● **ACTIVITY**
When you repeat the entries, reproduce each line exactly and omit every picture.
━━━━━━
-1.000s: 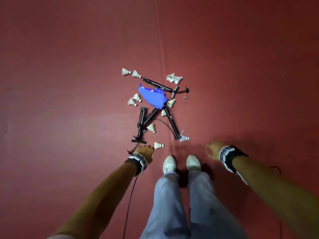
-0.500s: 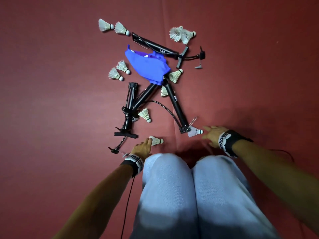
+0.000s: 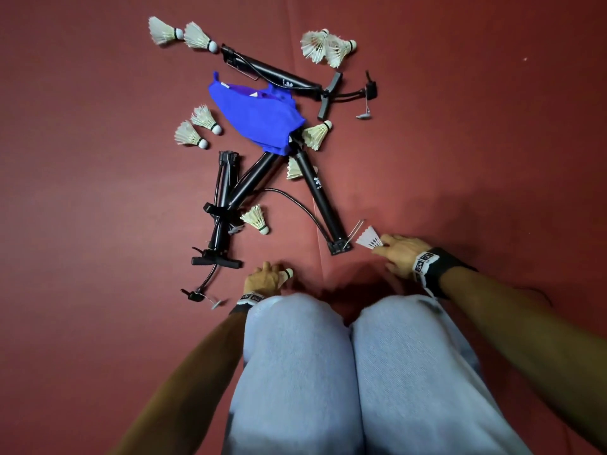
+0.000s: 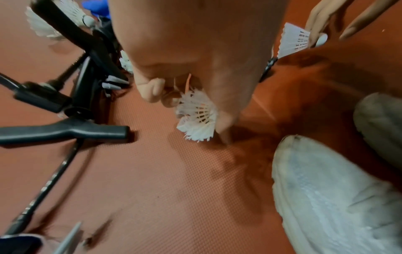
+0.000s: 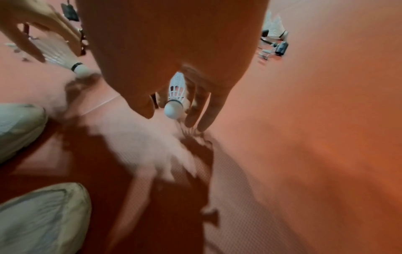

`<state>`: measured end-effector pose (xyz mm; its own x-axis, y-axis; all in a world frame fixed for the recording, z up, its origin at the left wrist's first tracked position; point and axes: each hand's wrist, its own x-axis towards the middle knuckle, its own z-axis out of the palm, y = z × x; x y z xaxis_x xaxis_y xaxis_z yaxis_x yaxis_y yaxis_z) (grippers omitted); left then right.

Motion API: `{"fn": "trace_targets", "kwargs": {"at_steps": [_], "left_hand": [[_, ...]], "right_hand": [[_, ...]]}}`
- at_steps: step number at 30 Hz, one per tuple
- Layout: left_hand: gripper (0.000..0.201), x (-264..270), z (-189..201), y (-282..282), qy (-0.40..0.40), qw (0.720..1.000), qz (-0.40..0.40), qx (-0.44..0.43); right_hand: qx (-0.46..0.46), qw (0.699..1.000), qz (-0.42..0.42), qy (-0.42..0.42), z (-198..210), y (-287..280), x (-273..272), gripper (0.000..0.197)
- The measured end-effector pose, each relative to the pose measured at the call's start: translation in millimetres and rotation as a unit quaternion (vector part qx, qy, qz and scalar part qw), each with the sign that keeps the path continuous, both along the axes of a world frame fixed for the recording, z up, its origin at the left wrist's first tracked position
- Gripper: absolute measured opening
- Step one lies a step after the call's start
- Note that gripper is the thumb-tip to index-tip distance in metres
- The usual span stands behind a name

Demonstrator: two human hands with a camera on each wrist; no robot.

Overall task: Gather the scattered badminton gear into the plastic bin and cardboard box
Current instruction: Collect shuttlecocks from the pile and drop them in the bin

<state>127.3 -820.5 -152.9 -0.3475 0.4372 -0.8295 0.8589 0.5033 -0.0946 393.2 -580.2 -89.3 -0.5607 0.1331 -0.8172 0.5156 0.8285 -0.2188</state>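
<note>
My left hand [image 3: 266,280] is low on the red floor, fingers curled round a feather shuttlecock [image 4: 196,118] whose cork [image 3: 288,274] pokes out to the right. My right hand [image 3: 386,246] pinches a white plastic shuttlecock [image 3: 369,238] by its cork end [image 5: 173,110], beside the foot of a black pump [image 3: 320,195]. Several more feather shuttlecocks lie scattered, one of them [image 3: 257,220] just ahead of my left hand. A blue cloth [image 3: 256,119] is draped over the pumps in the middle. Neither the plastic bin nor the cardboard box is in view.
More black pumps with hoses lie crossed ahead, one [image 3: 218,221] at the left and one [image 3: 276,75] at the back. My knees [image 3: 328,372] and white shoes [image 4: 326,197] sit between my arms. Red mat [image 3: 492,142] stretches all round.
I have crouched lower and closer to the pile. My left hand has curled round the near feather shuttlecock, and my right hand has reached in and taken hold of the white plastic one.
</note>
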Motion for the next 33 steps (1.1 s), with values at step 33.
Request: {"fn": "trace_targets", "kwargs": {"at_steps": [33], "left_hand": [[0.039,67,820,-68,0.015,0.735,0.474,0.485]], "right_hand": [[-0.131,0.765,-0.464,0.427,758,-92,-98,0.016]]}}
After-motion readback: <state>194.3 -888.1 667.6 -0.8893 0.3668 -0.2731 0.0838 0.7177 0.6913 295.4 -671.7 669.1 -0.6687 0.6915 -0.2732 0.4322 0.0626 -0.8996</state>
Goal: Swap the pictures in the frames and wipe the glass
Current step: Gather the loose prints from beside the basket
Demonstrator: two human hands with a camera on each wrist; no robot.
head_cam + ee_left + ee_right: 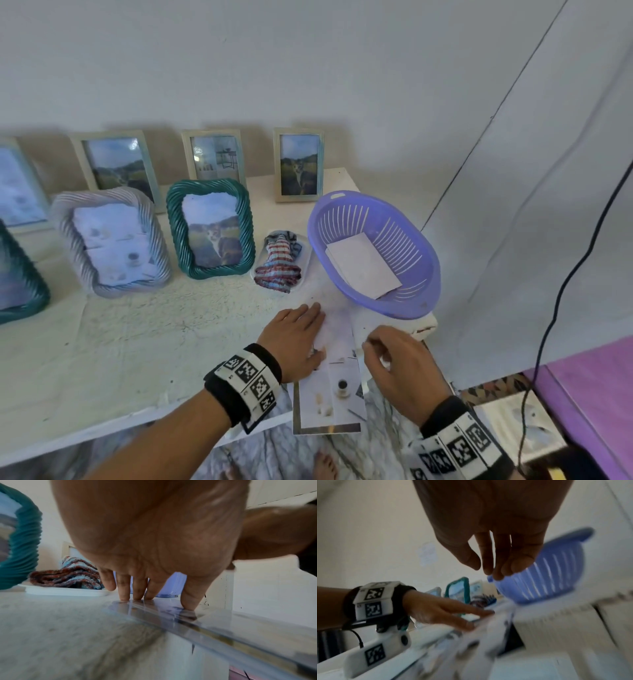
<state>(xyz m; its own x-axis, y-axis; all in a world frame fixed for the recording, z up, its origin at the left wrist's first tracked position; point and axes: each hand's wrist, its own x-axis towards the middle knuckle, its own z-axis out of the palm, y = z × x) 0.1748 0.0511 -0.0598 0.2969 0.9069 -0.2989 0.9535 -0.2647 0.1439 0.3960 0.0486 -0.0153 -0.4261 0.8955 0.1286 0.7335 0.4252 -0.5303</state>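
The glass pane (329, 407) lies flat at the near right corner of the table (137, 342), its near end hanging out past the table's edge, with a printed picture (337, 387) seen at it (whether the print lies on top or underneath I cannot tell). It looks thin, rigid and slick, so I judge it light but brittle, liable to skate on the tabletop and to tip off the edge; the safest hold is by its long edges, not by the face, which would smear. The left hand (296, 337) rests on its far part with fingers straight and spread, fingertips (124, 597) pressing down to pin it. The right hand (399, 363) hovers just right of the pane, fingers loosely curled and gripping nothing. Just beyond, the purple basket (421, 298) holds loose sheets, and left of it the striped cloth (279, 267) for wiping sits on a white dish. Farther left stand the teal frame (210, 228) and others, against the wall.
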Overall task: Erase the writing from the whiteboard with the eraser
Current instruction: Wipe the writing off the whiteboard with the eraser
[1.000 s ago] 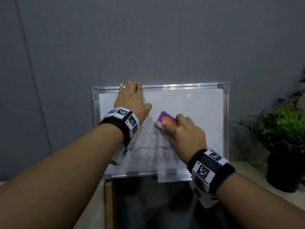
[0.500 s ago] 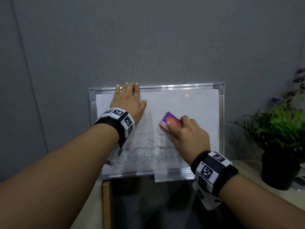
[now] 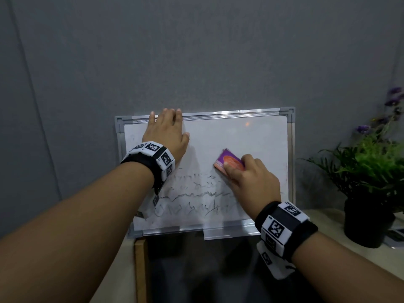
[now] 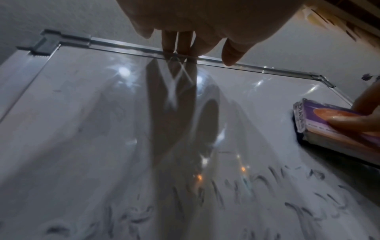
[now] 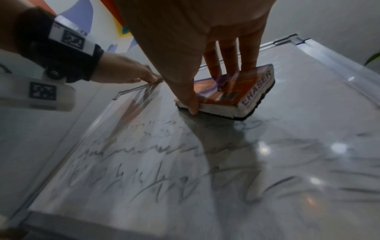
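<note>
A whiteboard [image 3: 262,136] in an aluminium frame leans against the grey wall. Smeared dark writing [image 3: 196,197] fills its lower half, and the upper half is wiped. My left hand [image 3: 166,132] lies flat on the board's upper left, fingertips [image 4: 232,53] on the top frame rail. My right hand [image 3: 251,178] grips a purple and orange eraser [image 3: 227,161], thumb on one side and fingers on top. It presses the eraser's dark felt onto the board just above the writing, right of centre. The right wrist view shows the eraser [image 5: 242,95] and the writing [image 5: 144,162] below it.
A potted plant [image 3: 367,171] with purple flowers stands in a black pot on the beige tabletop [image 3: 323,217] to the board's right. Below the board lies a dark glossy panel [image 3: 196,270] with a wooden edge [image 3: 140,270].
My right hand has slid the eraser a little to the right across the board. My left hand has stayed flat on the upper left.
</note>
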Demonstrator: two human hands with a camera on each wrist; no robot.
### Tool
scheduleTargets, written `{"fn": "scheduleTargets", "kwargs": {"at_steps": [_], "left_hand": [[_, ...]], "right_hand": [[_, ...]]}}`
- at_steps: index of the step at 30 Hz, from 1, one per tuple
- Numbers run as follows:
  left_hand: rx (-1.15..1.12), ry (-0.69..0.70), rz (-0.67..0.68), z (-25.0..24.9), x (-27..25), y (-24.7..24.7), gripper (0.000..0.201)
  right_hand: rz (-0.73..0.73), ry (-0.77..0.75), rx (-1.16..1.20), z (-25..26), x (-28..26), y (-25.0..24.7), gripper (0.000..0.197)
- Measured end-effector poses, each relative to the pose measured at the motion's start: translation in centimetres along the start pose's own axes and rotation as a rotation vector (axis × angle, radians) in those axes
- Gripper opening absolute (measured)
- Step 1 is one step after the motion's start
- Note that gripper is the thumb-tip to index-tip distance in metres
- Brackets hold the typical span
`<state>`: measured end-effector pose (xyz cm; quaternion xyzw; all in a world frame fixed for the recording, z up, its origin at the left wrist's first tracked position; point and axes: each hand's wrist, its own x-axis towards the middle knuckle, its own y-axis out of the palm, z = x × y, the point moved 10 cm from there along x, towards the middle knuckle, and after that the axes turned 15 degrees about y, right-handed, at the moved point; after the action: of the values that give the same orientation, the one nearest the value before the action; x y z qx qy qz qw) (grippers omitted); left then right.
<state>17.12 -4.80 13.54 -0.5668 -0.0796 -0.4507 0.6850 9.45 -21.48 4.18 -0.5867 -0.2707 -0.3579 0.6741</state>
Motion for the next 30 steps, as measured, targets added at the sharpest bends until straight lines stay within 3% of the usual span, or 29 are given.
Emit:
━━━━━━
● **EXERCISE RESPONSE**
-1.000s: 
-0.500s: 
+0.000s: 
+0.000s: 
+0.000s: 

`<state>`: measured end-effector pose (xyz mm; its own x-axis, y-axis; all in a world frame fixed for the recording, z up, its origin at the left wrist's first tracked position; point and axes: each hand's wrist, its own x-axis towards the middle knuckle, its own z-axis out of the palm, y = z × x; x y z xaxis_x xaxis_y xaxis_z yaxis_x yaxis_y yaxis_z) (grippers omitted); left then right.

Motion API: `{"fn": "trace_targets", "kwargs": {"at_steps": [_], "left_hand": [[_, ...]], "right_hand": [[_, ...]]}}`
- at_steps: step number at 30 Hz, one per tuple
- Layout: left_hand: gripper (0.000..0.201), x (-264..270), z (-189..201), y (-282..282), qy (-0.40..0.40), qw (0.720..1.000), qz (-0.40..0.40), qx (-0.44..0.43); right_hand: qx (-0.46..0.46), qw (0.699..1.000), qz (-0.42..0.42), qy (-0.42..0.42), z (-198..210), y (-287..280), x (-273..272), gripper (0.000..0.197)
- The measured end-effector pose, each relative to the pose measured at the call's start: translation in millimetres and rotation as a unit quaternion (vector part qx, qy, qz and scalar part qw), each with the sign that keeps the path continuous, both along the axes of a world frame fixed for the recording, z up, its origin at the left wrist's first tracked position
- Gripper: absolute measured opening
- Step one lies a step after the call's start
- Note that gripper is the thumb-tip to index-tip distance in metres
- The usual span stands behind a name

Demonstrator: two human hands with a camera on each wrist; no robot.

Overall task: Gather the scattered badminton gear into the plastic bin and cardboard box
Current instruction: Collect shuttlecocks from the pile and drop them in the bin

<state>127.3 -820.5 -152.9 -0.3475 0.4372 -0.8295 0.8589 0.5033 -0.0946 393.2 -580.2 -89.3 -0.5607 0.1331 -0.8172 0.5156 0.8285 -0.2188</state>
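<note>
My left hand [image 3: 266,280] is low on the red floor, fingers curled round a feather shuttlecock [image 4: 196,118] whose cork [image 3: 288,274] pokes out to the right. My right hand [image 3: 386,246] pinches a white plastic shuttlecock [image 3: 369,238] by its cork end [image 5: 173,110], beside the foot of a black pump [image 3: 320,195]. Several more feather shuttlecocks lie scattered, one of them [image 3: 257,220] just ahead of my left hand. A blue cloth [image 3: 256,119] is draped over the pumps in the middle. Neither the plastic bin nor the cardboard box is in view.
More black pumps with hoses lie crossed ahead, one [image 3: 218,221] at the left and one [image 3: 276,75] at the back. My knees [image 3: 328,372] and white shoes [image 4: 326,197] sit between my arms. Red mat [image 3: 492,142] stretches all round.
I have crouched lower and closer to the pile. My left hand has curled round the near feather shuttlecock, and my right hand has reached in and taken hold of the white plastic one.
</note>
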Motion for the next 33 steps (1.1 s), with values at step 33.
Request: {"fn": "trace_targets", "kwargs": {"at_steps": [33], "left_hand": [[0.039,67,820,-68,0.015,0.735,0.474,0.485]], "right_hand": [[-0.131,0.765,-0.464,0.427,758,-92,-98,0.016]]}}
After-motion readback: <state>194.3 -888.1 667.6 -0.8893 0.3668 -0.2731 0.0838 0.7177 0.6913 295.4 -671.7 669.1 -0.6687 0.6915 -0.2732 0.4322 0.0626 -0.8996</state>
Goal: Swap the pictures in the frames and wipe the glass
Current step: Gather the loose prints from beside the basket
Demonstrator: two human hands with a camera on each wrist; no robot.
head_cam + ee_left + ee_right: 
<state>(xyz m; its own x-axis, y-axis; all in a world frame fixed for the recording, z up, its origin at the left wrist's first tracked position; point and axes: each hand's wrist, its own x-axis towards the middle knuckle, its own z-axis out of the palm, y = z × x) 0.1748 0.0511 -0.0598 0.2969 0.9069 -0.2989 0.9535 -0.2647 0.1439 0.3960 0.0486 -0.0153 -0.4261 0.8955 0.1286 0.7335 0.4252 -0.5303</state>
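The glass pane (329, 407) lies flat at the near right corner of the table (137, 342), its near end hanging out past the table's edge, with a printed picture (337, 387) seen at it (whether the print lies on top or underneath I cannot tell). It looks thin, rigid and slick, so I judge it light but brittle, liable to skate on the tabletop and to tip off the edge; the safest hold is by its long edges, not by the face, which would smear. The left hand (296, 337) rests on its far part with fingers straight and spread, fingertips (124, 597) pressing down to pin it. The right hand (399, 363) hovers just right of the pane, fingers loosely curled and gripping nothing. Just beyond, the purple basket (421, 298) holds loose sheets, and left of it the striped cloth (279, 267) for wiping sits on a white dish. Farther left stand the teal frame (210, 228) and others, against the wall.
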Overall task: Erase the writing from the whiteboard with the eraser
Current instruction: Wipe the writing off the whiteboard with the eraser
[1.000 s ago] 
[0.500 s ago] 
[now] 
[now] 
[now] 
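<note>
A whiteboard [image 3: 262,136] in an aluminium frame leans against the grey wall. Smeared dark writing [image 3: 196,197] fills its lower half, and the upper half is wiped. My left hand [image 3: 166,132] lies flat on the board's upper left, fingertips [image 4: 232,53] on the top frame rail. My right hand [image 3: 251,178] grips a purple and orange eraser [image 3: 227,161], thumb on one side and fingers on top. It presses the eraser's dark felt onto the board just above the writing, right of centre. The right wrist view shows the eraser [image 5: 242,95] and the writing [image 5: 144,162] below it.
A potted plant [image 3: 367,171] with purple flowers stands in a black pot on the beige tabletop [image 3: 323,217] to the board's right. Below the board lies a dark glossy panel [image 3: 196,270] with a wooden edge [image 3: 140,270].
My right hand has slid the eraser a little to the right across the board. My left hand has stayed flat on the upper left.
</note>
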Demonstrator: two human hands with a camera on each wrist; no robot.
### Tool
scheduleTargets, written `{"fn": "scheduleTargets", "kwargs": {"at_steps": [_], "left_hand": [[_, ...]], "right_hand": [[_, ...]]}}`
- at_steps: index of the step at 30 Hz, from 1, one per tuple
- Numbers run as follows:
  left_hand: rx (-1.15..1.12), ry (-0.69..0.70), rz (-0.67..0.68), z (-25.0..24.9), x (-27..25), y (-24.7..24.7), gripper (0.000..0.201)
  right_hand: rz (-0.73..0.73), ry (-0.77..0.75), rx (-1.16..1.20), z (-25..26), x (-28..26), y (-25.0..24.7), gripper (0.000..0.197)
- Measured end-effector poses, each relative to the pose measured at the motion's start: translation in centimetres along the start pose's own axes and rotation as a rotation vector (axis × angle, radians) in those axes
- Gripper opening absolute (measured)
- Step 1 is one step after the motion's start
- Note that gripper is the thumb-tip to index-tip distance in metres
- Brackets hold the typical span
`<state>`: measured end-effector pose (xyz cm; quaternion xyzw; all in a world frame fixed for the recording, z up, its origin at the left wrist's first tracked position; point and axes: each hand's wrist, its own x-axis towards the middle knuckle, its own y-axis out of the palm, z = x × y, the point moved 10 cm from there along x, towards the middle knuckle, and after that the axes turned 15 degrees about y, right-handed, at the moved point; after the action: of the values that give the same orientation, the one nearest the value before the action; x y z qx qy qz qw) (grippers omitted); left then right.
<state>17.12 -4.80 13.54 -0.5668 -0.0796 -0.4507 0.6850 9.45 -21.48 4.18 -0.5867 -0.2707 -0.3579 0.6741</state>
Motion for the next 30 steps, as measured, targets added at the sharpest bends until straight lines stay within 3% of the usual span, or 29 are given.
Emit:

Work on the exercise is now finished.